Resource projects and large-scale events create demand in PNG real estate sector
The property market in recent years has been heavily influenced by extractive projects and, more recently, Papua New Guinea’s hosting duties as chair of the APEC forum in 2018. These have created a serious gap in supply and demand, which has affected prices.
PNG LNG Impact
The project that had the biggest impact on the market was the $19bn ExxonMobil PNG LNG project, specifically the construction phase. Due to the influx of foreign staff and the migration of workers from other parts of the country, demand spiked quickly and property prices rose rapidly. At the market’s peak, rental rates were among the highest in the world.
Demand dropped after the end of the construction phase in 2014, and the pickup expected during the production phase has yet to occur. Falling commodity prices and the structure of payments meant that the immediate impact on the wider economy was not as significant as hoped, despite the project proving to be a highly productive, technical success. The market benefitted somewhat from the hosting of the 2015 Pacific Games, but the impact of hosting APEC in 2018 is expected to be much more positive.
Summit Demand
The APEC leaders’ summit in November 2018 is being billed as the biggest event in the country’s history. Dignitaries from around the world will be descending upon Port Moresby, creating immediate demand for tourist, hospitality and residential properties, as well as raising the profile and improving the image of the country, which has should have beneficial long-term effects. A number of major projects have been developed to meet APEC demand, such as Star Mountain Plaza, APEC Haus, OPH Tower Stage 2 and Paga Hill Estate, a 13.8-ha mixed-use complex on the waterfront.
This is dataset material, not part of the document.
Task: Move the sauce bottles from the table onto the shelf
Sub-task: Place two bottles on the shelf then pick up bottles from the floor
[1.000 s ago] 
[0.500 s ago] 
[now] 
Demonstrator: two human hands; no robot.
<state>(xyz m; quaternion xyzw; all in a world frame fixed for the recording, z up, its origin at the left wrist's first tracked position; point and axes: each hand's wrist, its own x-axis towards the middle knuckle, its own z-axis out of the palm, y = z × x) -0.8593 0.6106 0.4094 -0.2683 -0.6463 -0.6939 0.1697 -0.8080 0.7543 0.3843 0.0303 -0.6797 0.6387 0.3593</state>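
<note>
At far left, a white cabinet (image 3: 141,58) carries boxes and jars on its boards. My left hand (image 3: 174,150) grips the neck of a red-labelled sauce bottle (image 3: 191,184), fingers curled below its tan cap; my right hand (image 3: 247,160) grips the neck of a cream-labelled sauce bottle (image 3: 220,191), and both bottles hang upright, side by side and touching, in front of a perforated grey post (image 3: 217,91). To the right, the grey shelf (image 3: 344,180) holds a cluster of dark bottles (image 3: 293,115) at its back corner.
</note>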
While prices at the higher end may be boosted by APEC-related activities, it is uncertain whether these prices will hold through 2019. Some observers note that the market is already oversupplied and that visiting dignitaries are most likely to stay in serviced apartments. That said, some transactions should occur in the mid-range ahead of the main summit as various teams travel to PNG to attend policy meetings and help with preparations.
A fall in government expenditure is anticipated after the APEC 2018 summit, which may have a negative impact on rental rates. As is the case globally for hosts of high-profile international events, the authorities will be working to ensure that APEC 2018 leaves a positive legacy, not only on the country’s image, but also in terms of economic opportunities, skills development and hard infrastructure.
Long-Term Planning
Another area in need of attention is the impact of construction on informal settlements. Port Moresby, in which 60% of the land belongs to the government and the rest is customary, was most affected by the construction phase of PNG LNG. The city’s population expanded quickly, growing by almost 10% between 2011 and 2015.
As a result, the informal housing market grew rapidly, with people squatting in areas without proper connections to water or electricity. This rapid urbanisation drove demand and placed pressure on the city’s existing infrastructure.
Speaking to local media in 2017 Paul Barker, executive director of the Institute of National Affairs, noted that the process of urbanisation requires better planning and oversight, so that all stakeholders abide by the legal processes. Following APEC 2018, the market is optimistic about the impact of the next major development, Papua LNG. France’s Total is leading the investment in the $13bn project, which is expected to double the country’s LNG output. The final decision on the plan is expected in 2019, and output is expected a few years later following the construction phase (see Energy chapter). “While we expect some difficulties in the market to persist into next year, Port Moresby will be a boomtown by 2020,” Brian Hull, executive chairman of real estate firm Century 21, told OBG.